A) Schematic of the optomotor arenas and behavioral box. B) Diagram of a single arena and optomotor stimulus. Trials begin with a pinwheel stimulus, centered on the fly. For each trial, the rotational direction (red arrow) of the stimulus is randomized. As the animal moves, the pinwheel position is updated to stay centered on the fly. Trials end when the stimulus is removed after 2s. C) Four sample raw individual angular velocity time series. Flies typically respond to optomotor stimuli by turning in the direction of the rotation of the stimulus. Shaded rectangles indicate the direction of pinwheel rotation, line color angular acceleration. D) Trial-triggered average optomotor response across all individuals. Change in body angle (left) is relative to body angle at stimulus onset. Sign indicates turns with (positive) or against (negative) the direction of stimulus rotation. E) Comparison of the observed distribution of individual average optomotor indices (n = 1,860) to the distribution expected under a null model in which all flies turn with identical statistics, generated by bootstrap resampling. F) Population average optomotor index as a function of stimulus contrast (0-1). Pinwheel contrast was randomly varied on a trial-by-trial basis. G) Average optomotor index as a function of stimulus spatial frequency and stimulus angular velocity.
Fig 6.
Optogenetic closed-loop experiments with MARGO.

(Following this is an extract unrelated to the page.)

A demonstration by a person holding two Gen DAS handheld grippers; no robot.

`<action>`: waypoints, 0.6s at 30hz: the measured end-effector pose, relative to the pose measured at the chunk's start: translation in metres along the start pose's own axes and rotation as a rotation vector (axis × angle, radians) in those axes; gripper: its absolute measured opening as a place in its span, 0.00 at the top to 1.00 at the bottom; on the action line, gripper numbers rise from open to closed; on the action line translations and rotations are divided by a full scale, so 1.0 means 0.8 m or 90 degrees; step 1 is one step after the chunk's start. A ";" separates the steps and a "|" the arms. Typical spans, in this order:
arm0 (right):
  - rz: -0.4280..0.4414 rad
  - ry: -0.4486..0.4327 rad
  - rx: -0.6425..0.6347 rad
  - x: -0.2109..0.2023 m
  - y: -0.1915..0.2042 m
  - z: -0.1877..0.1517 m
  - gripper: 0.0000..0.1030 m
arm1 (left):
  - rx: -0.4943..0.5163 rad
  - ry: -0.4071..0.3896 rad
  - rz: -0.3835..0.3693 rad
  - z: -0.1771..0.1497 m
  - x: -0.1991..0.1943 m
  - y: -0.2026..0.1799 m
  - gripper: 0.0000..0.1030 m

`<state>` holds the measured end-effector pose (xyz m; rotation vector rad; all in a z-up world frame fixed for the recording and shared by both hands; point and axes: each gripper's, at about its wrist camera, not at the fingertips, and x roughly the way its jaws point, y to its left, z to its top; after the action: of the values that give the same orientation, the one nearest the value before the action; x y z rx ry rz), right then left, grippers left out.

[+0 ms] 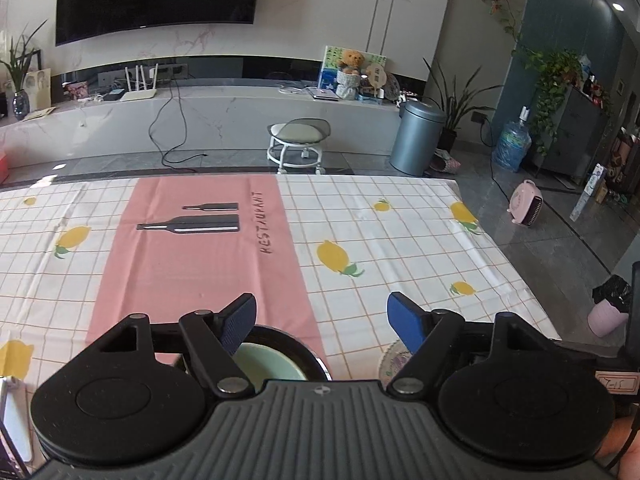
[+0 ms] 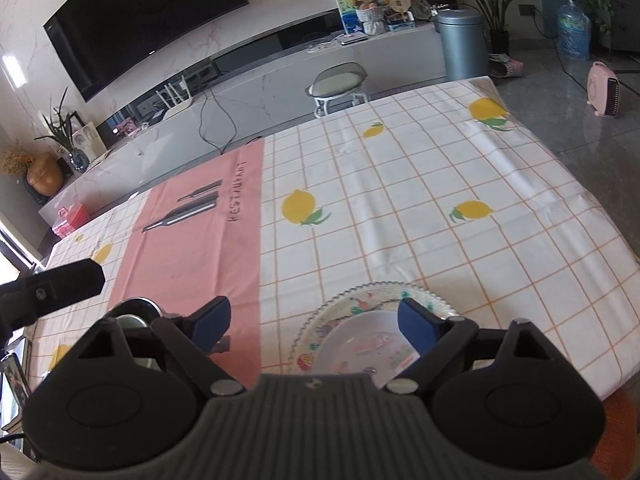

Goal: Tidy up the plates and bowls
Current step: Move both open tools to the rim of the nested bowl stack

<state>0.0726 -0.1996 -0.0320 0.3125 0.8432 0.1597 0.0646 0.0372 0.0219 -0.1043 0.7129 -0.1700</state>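
The left tool [image 1: 322, 320] stood spread wide with nothing between its blue pads, above the near edge of the table [image 1: 400, 220]. Just below it a pale green bowl [image 1: 268, 364] sat nested inside a dark bowl [image 1: 304, 350] on the pink placemat [image 1: 192, 272]; most of both was hidden by the tool body. The right tool [image 2: 314, 326] was likewise spread and empty, hanging over a clear glass plate [image 2: 360, 340] with a beaded rim and printed fruit, which lay flat on the lemon-checked tablecloth [image 2: 400, 200] to the right of the placemat. In the right wrist view the bowls' rim [image 2: 136, 308] showed at near left, well apart from the plate.

Both dishes appeared set down and released, so the step in hand seemed to be choosing the next pickup. To do that well, each tool would best come down over a rim with one pad inside and one outside, squarely across the edge, not at an angle. The glass plate looked slick and shallow, so a low approach close to the cloth would suit it. The nested bowls could lift as a pair if the outer rim were pinched; pinching only the green one risked leaving the dark bowl behind.
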 end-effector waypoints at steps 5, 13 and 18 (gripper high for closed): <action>0.038 0.017 -0.029 0.010 0.038 0.002 0.08 | -0.031 0.041 0.049 -0.004 0.012 0.045 0.15; 0.071 0.107 -0.035 0.045 0.078 -0.008 0.08 | -0.067 0.070 0.060 -0.024 0.020 0.085 0.15; 0.069 0.155 -0.030 0.066 0.088 -0.019 0.09 | -0.116 0.091 0.050 -0.038 0.031 0.109 0.15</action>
<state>0.0945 -0.1160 -0.0549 0.2976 1.0622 0.3234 0.0734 0.1166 -0.0302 -0.2402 0.8737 -0.0367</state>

A.1) Top: Fraction of time spent in the arm of a Y-maze which was triggered to optogenetically stimulate flies expressing CsChrimson in bitter taste receptor neurons. Bottom: Portion of arm entries into the reinforced arm. Light green boxes are control flies not fed ATR; dark green experimental flies are fed ATR. Red line indicates chance rates. Individual points are flies. Even at the lowest intensity (50%), flies show a robust avoidance of the reinforced arm in a Y-Maze. Increasing light intensity (x-axis) further decreases (slightly) the lit arm occupancy time and the lit arm entries even further. Here and elsewhere *:p<0.05, **:p<0.01, ***:p<0.001. A.2) As in A.1, but varying the frequency of the optogenetic stimulation. Frequency had little effect on the occupancy or rate of entry into the reinforced arm. A.3) Blind norpAP24;Gr28bd+TrpA1>Chrimson flies, expressing Chrimson in heat-sensitive neurons, also show decreased occupancy in the lit arm, whereas the fraction of entries into the lit arm appears unchanged compared to control flies not fed ATR. B.1) Example walking speed traces of an individual fly in circular arenas stimulated upon when above or below (depending on trial period) a speed threshold 4 px/s. Line color indicates which reinforcement paradigm was used in each period. Initial (t1) and final (t4) baseline periods are highlighted (see B.3). Green line indicates the speed threshold. B.2) Walking speeds for all periods and all flies. norpAP24;Gr28bd+Trp A1>Chrimson flies increase their walking speed specifically during periods when stimulation is contingent on slow walking or resting (lit when stop), compared to lit when running periods and controls without the optogenetic effector norpAP24;UAS-Chrimson. B.3) Walking speed during the initial baseline period did not differ between experimental and control flies (t1). In contrast, after three reinforcement periods, walking speed in experimental flies was significantly lower than in control flies (t4). All flies in B were fed with all-trans-retinal.
Table 1.
Comparison of open-source animal tracking packages.
Trackers as falling into two rough categories: 1) real-time trackers capable of very high throughput and potential hardware integration, and 2) offline trackers capable of tracking body parts and/or maintaining individual identities without spatial segregation.